**Work required**
Only a slice of the listing below is wanted. Retype the lines from the one containing "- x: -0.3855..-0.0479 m" through the one containing "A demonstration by", exactly, both ends included.
[Provided material — start]
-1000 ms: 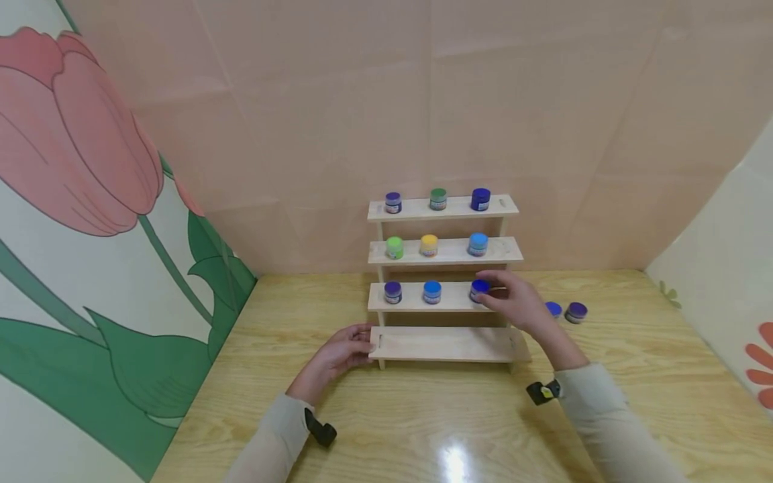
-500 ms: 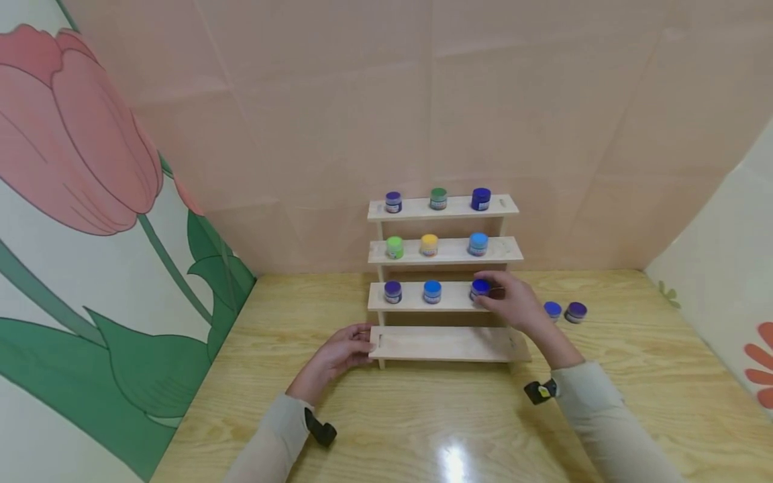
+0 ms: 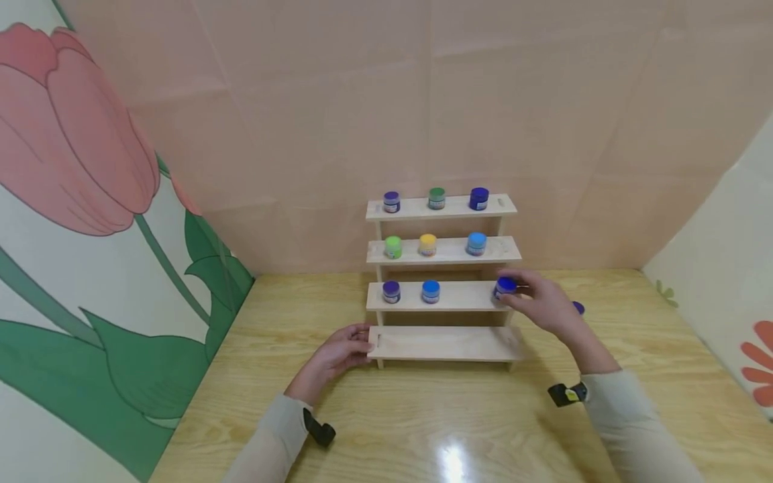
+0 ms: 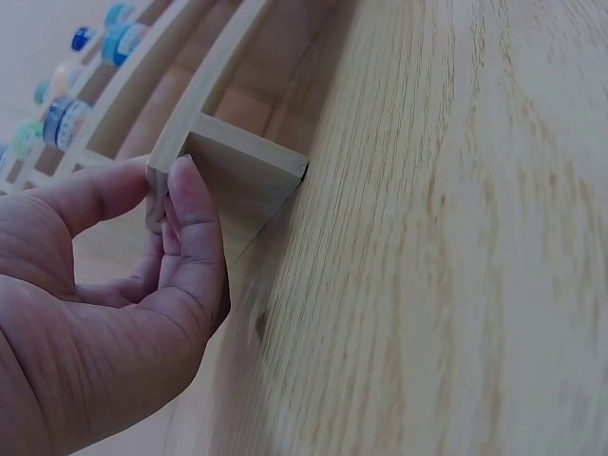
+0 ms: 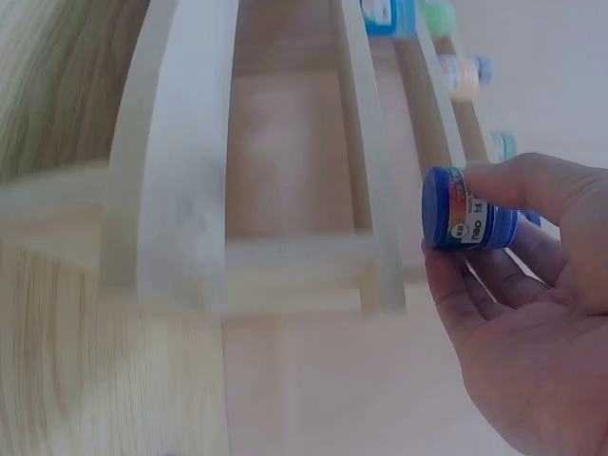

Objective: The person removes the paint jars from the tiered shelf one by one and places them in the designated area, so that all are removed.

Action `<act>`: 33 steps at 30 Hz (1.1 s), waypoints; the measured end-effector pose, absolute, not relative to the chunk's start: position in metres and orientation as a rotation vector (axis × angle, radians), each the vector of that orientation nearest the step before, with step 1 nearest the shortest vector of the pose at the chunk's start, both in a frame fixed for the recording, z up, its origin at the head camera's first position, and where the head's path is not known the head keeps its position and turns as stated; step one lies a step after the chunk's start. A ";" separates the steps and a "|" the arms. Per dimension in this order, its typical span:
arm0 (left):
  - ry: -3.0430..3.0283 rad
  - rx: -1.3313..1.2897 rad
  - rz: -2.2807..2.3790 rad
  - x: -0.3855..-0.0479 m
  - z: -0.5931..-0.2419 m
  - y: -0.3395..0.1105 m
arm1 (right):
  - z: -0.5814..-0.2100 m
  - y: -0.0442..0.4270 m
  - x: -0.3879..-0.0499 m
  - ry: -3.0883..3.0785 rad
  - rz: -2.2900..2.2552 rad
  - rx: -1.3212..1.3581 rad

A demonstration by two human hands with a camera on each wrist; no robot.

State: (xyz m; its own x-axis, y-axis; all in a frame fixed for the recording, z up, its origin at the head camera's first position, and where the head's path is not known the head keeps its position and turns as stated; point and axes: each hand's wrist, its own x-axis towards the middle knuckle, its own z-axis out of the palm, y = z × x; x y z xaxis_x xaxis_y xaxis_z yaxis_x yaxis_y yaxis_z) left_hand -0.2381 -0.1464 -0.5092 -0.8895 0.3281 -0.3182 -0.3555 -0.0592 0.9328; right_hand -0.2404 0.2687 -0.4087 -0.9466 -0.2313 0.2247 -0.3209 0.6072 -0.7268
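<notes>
A four-tier wooden rack point(image 3: 443, 343) stands on the table. My left hand point(image 3: 339, 351) pinches the left end of its lowest shelf; in the left wrist view, thumb and fingers of the left hand point(image 4: 142, 285) grip the shelf's corner. My right hand point(image 3: 541, 305) pinches a dark blue jar point(image 3: 505, 287) at the right end of the second shelf from the bottom. The right wrist view shows the blue jar point(image 5: 465, 211) between thumb and fingers of the right hand point(image 5: 532, 304). A purple jar point(image 3: 391, 292) and a blue jar point(image 3: 431, 291) sit on that same shelf.
Higher up are a green jar point(image 3: 393, 247), a yellow jar point(image 3: 427, 245), a light blue jar point(image 3: 476, 244) and three more on the top shelf point(image 3: 413, 208). A purple lid point(image 3: 578, 308) shows behind the right hand. A pinkish backdrop point(image 3: 314, 134) stands behind.
My right hand has moved to the right with the dark blue jar, from beside the middle blue jar to the shelf's right end. The left hand keeps its grip on the rack.
</notes>
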 end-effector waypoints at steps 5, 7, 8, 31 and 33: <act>1.757 -0.028 2.003 -0.238 -0.509 -0.146 | -0.405 0.290 -0.234 -2.745 1.203 0.434; 1.757 -0.028 2.004 -0.238 -0.508 -0.146 | -0.405 0.299 -0.233 -2.752 1.172 0.426; 1.758 -0.027 2.005 -0.238 -0.508 -0.146 | -0.406 0.304 -0.232 -2.758 1.154 0.417; 1.763 -0.018 1.988 -0.238 -0.508 -0.147 | -0.436 0.402 -0.237 -2.798 1.140 0.358; 1.763 -0.020 1.985 -0.238 -0.507 -0.147 | -0.440 0.409 -0.238 -2.793 1.145 0.341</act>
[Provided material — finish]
**Finished exercise**
  - x: -0.3855..-0.0479 m
  - z: -0.5931..-0.2419 m
  - y: -0.3395..0.1105 m
arm1 (right):
  - z: -0.5814..-0.2100 m
  - y: -0.0442..0.4270 m
  - x: -0.3879..-0.0499 m
  - ry: -3.0883..3.0785 rad
  - rz: -2.2900..2.2552 rad
  - rx: -1.3212..1.3581 rad

A demonstration by two human hands with a camera on each wrist; no robot.

Exercise complete, with nothing further to add.